> **Instructions to follow**
Scan the listing below for the word "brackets", then copy each line that has it.

> **Recorded data**
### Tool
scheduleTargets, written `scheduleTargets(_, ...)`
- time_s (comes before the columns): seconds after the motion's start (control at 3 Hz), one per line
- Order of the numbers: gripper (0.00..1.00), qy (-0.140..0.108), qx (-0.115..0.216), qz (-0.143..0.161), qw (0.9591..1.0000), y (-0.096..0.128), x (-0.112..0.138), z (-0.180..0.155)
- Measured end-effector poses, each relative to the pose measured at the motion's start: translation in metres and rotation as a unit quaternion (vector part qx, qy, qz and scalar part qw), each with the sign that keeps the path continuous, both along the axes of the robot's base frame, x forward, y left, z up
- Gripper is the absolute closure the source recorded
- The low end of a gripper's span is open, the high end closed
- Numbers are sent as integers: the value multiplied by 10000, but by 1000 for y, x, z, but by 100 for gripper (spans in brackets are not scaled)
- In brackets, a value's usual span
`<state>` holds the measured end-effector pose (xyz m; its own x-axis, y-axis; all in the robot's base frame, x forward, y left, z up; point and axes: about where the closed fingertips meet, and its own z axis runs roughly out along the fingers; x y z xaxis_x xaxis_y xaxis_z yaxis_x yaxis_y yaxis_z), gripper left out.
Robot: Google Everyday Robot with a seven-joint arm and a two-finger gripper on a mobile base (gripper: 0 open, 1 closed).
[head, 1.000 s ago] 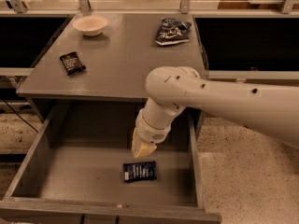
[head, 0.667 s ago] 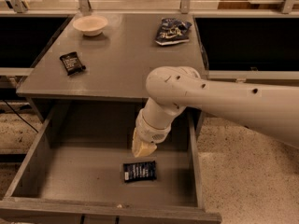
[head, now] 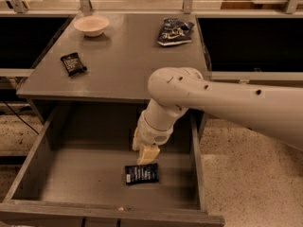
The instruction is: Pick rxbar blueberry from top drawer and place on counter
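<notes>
The rxbar blueberry (head: 141,173), a dark navy bar with white text, lies flat on the floor of the open top drawer (head: 71,174), right of its middle. My gripper (head: 145,153) hangs inside the drawer just above and behind the bar, pointing down at it, a small gap away. The white arm reaches in from the right and crosses the front right part of the counter (head: 118,60).
On the counter are a white bowl (head: 91,25) at the back left, a short black packet (head: 73,63) at the left, and a wrinkly blue-and-white snack bag (head: 174,31) at the back right. Black recessed bins (head: 246,41) flank the counter.
</notes>
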<state>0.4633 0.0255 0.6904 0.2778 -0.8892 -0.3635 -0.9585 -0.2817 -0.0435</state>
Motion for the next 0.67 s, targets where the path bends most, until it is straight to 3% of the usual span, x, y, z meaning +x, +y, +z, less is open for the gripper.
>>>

> **Solution to this problem**
- Numbers are sent as integers: the value multiplied by 10000, but by 1000 for y, x, z, but by 100 for gripper (spans in brackets are not scaled)
- In brackets, a value's usual span

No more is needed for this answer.